= TASK DETAILS =
Starting at the line that contains "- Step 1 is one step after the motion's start" and ending at the line that contains "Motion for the", the lines below are to be given again exactly, with nothing added.

#### EXERCISE DATA ####

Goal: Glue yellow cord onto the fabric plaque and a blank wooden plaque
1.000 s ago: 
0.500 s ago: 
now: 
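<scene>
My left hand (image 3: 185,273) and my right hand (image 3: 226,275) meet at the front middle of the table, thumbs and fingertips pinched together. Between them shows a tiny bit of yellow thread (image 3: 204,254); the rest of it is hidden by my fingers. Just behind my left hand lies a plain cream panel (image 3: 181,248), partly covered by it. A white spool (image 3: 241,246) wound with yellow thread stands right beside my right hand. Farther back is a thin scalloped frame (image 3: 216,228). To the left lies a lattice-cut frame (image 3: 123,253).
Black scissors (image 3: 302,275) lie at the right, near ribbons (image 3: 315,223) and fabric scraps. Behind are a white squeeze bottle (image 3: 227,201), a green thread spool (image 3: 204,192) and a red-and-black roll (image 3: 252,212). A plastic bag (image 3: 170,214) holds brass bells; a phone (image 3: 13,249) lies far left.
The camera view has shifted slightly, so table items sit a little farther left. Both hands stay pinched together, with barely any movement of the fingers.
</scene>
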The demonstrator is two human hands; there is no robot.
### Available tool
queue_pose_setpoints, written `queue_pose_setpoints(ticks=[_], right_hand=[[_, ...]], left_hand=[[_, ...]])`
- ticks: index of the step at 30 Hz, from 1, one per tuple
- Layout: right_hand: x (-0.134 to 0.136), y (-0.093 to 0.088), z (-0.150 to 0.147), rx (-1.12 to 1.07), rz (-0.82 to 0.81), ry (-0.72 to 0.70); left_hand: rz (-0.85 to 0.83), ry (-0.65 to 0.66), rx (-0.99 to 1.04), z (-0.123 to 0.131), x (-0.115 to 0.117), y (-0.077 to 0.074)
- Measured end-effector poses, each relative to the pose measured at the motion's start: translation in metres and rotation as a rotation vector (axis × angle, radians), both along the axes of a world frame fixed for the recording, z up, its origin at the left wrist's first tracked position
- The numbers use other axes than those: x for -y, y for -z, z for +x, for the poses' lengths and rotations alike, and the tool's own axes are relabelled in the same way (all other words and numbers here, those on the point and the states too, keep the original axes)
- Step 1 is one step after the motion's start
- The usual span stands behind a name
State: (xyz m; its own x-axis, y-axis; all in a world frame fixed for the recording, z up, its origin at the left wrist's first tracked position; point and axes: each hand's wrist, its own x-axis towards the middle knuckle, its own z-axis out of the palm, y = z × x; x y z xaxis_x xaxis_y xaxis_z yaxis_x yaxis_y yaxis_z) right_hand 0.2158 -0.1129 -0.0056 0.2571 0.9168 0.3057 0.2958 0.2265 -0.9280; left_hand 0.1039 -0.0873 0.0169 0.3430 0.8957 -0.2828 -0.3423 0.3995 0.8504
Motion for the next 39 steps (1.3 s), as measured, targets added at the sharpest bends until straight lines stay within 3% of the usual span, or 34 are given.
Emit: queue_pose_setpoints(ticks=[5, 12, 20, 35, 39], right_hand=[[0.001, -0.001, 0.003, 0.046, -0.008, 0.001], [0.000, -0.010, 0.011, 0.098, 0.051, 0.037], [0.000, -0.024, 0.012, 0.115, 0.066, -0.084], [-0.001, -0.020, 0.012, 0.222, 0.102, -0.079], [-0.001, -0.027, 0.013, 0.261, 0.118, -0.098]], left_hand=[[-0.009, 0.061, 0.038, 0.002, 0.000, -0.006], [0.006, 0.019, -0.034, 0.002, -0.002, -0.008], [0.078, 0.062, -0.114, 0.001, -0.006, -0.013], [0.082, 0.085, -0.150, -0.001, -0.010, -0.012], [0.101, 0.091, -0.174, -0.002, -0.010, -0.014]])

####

= WRITTEN REPLY =
- Step 1 is one step after the motion's start
- The usual span stands behind a name
State: (xyz m; its own x-axis, y-axis; all in a world frame fixed for the recording, z up, its origin at the left wrist's first tracked position; point and axes: each hand's wrist, its own x-axis towards the middle knuckle, its own z-axis out of the palm, y = z × x; x y z xaxis_x xaxis_y xaxis_z yaxis_x yaxis_y yaxis_z) right_hand 0.2158 -0.1129 -0.0056 0.2571 0.9168 0.3057 0.2958 0.2265 -0.9280; left_hand 0.1039 -0.0873 0.0169 0.3430 0.8957 -0.2828 -0.3423 0.3995 0.8504
Motion for the next 39 steps (1.3 s), as measured, targets added at the sharpest bends until straight lines stay within 3% of the usual span, or 34 are given.

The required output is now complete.